In 1990, accounts in the name of "Comité de Bienfaisance pour la Solidarité avec la Palestine" [Committee for Palestianian Charity and Aid] were opened in France in strict observance of applicable regulations. The association was designated non-profit, in accordance with French law 1901.
In late 2000, in view of unusual activity occurring in the association's main account, Crédit Lyonnais reported such activity as required by law.
In January 2002, in keeping with the bank's own internal regulations, Crédit Lyonnais began a process of closing these accounts, which was finalized in September 2003.
It should be pointed out that the association in question, which still does not appear on any European lists of enterprises linked to terrorism, was not mentioned on American lists until August 2003.
Defendant argues at the outset that the claims of plaintiff Julie Averback and Arie Miller must be dismissed because they are not United States citizens.
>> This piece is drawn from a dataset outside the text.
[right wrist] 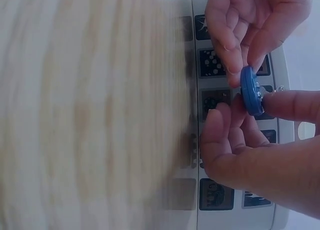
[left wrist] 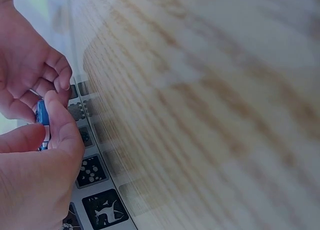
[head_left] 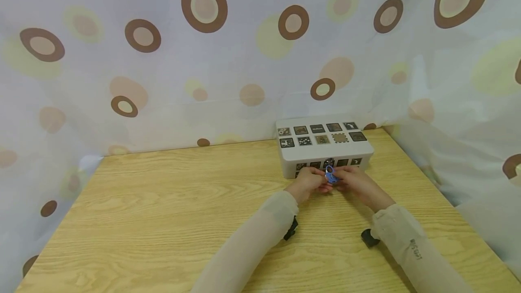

Plaintiff responds by noting that 18 U.S.C. § 2333(a) explicitly permits suits not only by any national of the United States but also by "his or her estate, heirs or survivors." Defendant responds that section 2333(a) does not permit suits by heirs or survivors of U.S. nationals to recover damages for personal injuries caused by terrorists, but is limited to suits by heirs or survivors of U.S. nationals who have been killed by terrorists. Defendant provides no legal support for this interpretation of the 2333(a).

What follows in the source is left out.